- _Problem_
Among the lines below, take the one holding "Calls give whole", the one holding "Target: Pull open", and all lines between them. Set them down exactly.
*** Opening of Recorded data ***
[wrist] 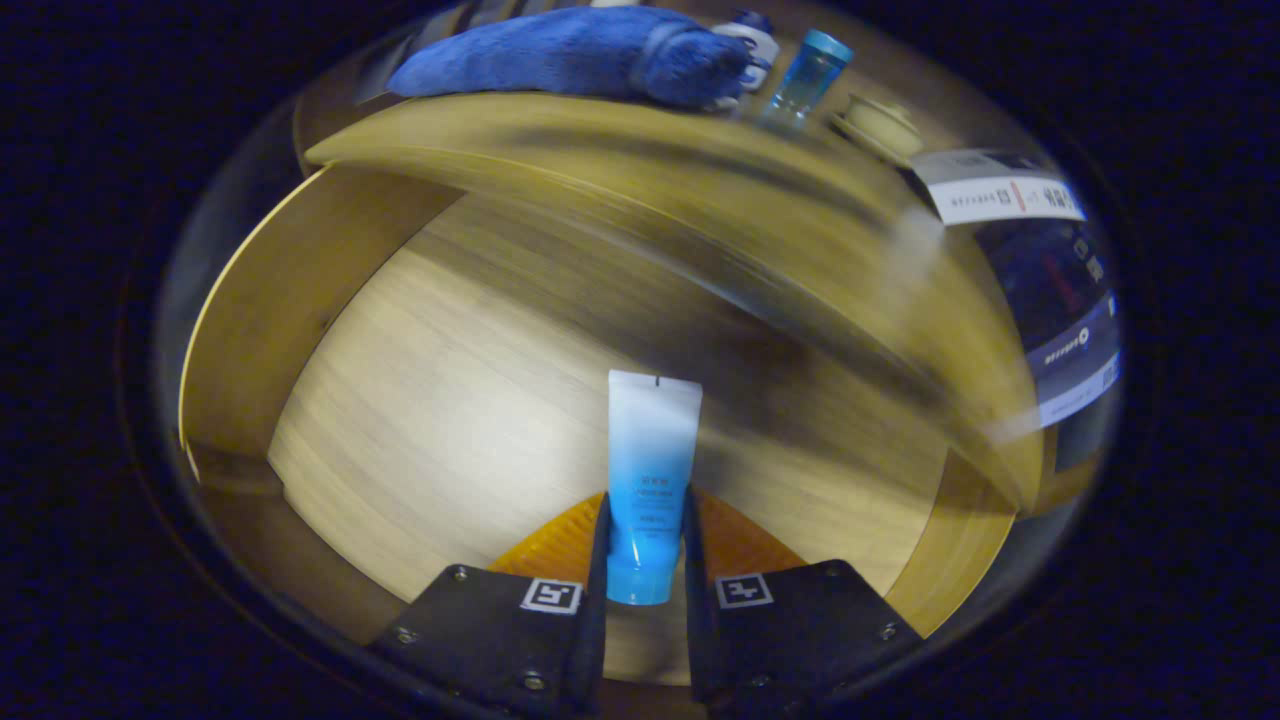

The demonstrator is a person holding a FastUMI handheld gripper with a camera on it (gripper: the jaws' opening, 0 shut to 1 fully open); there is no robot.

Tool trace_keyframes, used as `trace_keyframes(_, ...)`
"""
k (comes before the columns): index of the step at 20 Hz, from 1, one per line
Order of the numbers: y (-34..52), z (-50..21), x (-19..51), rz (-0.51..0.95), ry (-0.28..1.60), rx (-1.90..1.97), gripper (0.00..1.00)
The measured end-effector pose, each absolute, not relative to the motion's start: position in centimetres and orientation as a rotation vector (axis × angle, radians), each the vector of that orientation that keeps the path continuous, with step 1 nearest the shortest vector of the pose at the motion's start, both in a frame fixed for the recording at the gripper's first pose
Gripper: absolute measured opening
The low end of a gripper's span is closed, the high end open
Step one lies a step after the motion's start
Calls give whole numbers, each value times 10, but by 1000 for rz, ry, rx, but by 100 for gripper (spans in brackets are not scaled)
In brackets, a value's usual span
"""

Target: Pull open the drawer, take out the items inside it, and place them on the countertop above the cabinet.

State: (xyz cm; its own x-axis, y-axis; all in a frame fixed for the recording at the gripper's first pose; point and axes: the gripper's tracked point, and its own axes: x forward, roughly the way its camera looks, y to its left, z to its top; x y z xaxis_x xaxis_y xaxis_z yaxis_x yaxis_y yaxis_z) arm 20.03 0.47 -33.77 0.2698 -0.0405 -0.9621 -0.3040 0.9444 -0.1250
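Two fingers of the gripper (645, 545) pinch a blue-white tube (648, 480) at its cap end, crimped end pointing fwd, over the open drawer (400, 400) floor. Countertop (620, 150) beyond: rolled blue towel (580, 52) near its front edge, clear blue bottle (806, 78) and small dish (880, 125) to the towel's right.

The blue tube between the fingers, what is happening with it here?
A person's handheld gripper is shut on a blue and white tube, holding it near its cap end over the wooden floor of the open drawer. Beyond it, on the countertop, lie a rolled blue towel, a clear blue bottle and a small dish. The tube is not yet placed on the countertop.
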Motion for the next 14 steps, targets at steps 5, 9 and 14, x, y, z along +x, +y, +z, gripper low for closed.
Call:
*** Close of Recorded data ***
- _Solution to the exercise_
Calls give whole numbers, each value times 10, but by 1000 for rz, ry, rx, but by 100 for gripper (spans in brackets are not scaled)
In brackets, a value's usual span
"""

Target: Pull open the drawer, take out the items inside it, and place them on the countertop above the cabinet.

The requested output has been produced.